We have — preliminarily but concretely — used this perspective to explore new potentials for AI architecture, neuroscience, and the physics of anomalous cognition. The FluQNet paper is math-driven AI architecture design with clear engineering implications. The quantum-biased brain paper is a speculative but falsifiable neuroscience proposal. The psi paper extends the speculation further but stays anchored in the same formal structures, and echoes the other two papers in its focus on experimental accountability.
One key insight running through all these papers is that you don’t need the quantum part to be big, for it to have a very meaningful effect on neurodynamics.
What you needs for it to be at the right place: a leverage point where a classical controller is near a decision, a bifurcation, or a creative transition. Small quantum effects, amplified by recurrent nonlinear dynamics and consolidated by plasticity, can have outsized consequences -- in an AI architecture, in a biological brain, and perhaps in domains that current physics doesn’t yet fully explain.
Whether nature actually uses the mechanisms I describe here is, of course, an empirical question.
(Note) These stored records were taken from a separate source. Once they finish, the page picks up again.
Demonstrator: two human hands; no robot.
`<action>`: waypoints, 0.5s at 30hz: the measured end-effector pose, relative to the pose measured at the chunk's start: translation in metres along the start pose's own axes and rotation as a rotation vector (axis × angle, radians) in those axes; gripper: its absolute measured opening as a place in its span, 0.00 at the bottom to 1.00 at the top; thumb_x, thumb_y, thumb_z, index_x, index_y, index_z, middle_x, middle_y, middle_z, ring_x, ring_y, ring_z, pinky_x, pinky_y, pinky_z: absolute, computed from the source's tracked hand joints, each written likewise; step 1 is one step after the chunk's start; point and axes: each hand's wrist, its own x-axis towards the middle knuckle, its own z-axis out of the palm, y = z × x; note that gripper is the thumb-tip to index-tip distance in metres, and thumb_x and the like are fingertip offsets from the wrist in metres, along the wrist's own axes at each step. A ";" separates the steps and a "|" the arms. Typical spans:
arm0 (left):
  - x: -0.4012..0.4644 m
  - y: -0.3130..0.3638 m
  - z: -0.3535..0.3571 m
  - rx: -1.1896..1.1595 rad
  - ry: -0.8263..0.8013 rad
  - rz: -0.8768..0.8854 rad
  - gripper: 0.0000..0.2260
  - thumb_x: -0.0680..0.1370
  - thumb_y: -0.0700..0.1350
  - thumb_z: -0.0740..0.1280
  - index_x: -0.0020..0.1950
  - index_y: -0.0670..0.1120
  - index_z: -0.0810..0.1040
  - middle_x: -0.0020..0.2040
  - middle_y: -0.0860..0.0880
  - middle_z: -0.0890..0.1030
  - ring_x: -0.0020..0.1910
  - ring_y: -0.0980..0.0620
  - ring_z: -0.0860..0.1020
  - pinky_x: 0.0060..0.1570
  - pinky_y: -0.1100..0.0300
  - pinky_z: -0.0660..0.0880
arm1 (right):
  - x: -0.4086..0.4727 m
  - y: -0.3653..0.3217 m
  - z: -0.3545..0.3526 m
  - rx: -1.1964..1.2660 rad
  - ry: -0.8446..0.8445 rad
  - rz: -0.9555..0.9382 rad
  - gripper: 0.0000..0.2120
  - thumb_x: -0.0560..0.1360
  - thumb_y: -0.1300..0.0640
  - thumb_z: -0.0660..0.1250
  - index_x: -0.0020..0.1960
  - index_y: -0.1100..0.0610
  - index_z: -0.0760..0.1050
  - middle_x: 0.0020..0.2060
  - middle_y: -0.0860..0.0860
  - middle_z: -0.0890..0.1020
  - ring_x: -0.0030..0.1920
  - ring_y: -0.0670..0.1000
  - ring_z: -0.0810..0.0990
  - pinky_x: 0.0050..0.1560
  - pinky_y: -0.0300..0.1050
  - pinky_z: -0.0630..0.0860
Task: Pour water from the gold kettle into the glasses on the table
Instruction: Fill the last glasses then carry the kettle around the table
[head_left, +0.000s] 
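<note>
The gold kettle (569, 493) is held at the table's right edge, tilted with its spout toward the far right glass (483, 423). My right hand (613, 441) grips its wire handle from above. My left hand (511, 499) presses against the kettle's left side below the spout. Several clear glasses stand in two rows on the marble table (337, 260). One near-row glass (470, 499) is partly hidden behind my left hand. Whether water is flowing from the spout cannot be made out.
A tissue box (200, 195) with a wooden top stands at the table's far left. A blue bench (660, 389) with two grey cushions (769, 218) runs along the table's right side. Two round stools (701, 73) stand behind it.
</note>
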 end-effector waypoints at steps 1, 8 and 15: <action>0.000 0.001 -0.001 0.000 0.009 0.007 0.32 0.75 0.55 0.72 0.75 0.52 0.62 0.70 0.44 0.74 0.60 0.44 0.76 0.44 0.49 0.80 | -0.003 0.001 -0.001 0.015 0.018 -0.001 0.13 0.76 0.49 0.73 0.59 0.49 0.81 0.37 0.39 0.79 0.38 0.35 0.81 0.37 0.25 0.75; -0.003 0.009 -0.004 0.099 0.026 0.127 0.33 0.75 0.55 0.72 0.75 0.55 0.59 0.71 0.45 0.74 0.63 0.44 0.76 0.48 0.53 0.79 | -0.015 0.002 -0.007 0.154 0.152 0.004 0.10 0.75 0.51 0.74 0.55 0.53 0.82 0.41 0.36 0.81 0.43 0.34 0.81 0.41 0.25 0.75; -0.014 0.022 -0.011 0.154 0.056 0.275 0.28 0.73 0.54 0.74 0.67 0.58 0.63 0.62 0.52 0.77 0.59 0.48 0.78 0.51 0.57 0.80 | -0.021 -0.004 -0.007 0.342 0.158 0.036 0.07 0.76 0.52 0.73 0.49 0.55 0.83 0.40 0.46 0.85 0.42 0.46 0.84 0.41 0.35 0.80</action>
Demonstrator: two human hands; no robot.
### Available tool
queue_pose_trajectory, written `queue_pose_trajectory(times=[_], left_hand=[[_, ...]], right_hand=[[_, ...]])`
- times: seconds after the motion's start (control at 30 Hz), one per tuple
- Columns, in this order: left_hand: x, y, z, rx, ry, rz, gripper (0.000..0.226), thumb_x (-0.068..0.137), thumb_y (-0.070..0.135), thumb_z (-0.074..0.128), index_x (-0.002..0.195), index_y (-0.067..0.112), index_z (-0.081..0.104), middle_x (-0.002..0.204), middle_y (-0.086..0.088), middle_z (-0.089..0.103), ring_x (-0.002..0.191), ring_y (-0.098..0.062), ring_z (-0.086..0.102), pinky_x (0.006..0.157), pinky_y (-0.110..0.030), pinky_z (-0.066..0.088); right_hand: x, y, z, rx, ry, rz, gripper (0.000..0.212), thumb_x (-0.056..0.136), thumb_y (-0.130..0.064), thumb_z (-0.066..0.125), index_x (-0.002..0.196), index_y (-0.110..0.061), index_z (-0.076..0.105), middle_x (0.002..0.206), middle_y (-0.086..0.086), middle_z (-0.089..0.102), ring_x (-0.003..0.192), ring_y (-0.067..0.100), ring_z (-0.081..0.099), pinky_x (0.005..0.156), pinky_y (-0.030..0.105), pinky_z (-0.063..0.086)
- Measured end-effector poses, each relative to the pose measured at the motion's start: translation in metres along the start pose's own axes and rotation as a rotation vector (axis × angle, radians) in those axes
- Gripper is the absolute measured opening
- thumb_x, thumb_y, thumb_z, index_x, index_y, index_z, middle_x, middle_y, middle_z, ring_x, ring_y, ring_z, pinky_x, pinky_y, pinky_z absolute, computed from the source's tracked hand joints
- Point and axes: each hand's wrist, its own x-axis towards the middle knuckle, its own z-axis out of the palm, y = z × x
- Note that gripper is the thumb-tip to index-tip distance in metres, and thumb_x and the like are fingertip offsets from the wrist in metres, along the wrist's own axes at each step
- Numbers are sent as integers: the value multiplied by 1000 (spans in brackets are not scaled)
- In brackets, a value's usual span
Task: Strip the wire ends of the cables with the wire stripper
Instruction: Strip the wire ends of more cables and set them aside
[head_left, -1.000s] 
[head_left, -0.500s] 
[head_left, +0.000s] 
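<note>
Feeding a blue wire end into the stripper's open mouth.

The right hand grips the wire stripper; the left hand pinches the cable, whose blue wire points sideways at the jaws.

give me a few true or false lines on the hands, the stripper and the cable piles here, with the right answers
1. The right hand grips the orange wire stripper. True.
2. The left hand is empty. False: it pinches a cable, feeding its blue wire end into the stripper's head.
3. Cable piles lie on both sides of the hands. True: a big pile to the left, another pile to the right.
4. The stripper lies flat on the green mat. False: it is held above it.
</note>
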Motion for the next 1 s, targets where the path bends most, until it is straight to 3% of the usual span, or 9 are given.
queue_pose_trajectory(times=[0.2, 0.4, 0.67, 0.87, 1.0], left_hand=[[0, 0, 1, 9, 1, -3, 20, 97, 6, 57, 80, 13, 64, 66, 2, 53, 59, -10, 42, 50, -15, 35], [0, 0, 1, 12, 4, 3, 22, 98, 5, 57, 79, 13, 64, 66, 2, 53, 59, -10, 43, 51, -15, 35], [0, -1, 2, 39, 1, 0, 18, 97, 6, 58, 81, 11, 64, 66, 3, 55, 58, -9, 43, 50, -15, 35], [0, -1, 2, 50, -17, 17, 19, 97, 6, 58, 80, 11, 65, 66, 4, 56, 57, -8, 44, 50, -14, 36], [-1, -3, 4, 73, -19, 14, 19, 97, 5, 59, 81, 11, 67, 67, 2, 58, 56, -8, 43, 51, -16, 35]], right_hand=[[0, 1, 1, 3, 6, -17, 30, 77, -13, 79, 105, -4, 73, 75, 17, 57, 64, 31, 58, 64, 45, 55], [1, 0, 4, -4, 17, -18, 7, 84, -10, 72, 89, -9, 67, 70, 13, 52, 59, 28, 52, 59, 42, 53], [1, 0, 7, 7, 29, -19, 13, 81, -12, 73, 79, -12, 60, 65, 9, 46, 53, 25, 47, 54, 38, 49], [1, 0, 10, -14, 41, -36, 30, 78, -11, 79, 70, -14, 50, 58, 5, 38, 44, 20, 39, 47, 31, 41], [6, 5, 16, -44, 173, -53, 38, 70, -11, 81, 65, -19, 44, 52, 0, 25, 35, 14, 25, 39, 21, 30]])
But if even part of this framework survives contact with experiment, it opens a new bridge between quantum biology, nonlinear neuroscience, optimal transport theory, and theories of cognition that could be quite consequential.
For those with the time and guts and weirdness to dig deeper, the 3 early-draft papers I’ve been discussing here are linked below.
Papers:
1. Fluidic Quantum Neural Networks: A Categorical and PDE-Level Synthesis of Bellman Routing, Shared Endpoint Geometry, and Cross-Layer Semantic Naturality
2. The Quantum-Biased Neurofluid Brain: Potential Biological, Cognitive and Phenomenological Implications of Cross-Layer Morphisms Between Macroscopic Routing and Microscopic Open-Quantum Bias
3. Wu-Wei Neurofluidics: Psi in a Quantum-Biased Neurofluid Brain via Cross-Layer Corridors and Bifurcation Bias


A very skillful speculation on a topic that can be hard to tread carefully.
Likely indeed the brain can help only that much with AI. Now we are trying to find the right balance between prior structure and self-assembly.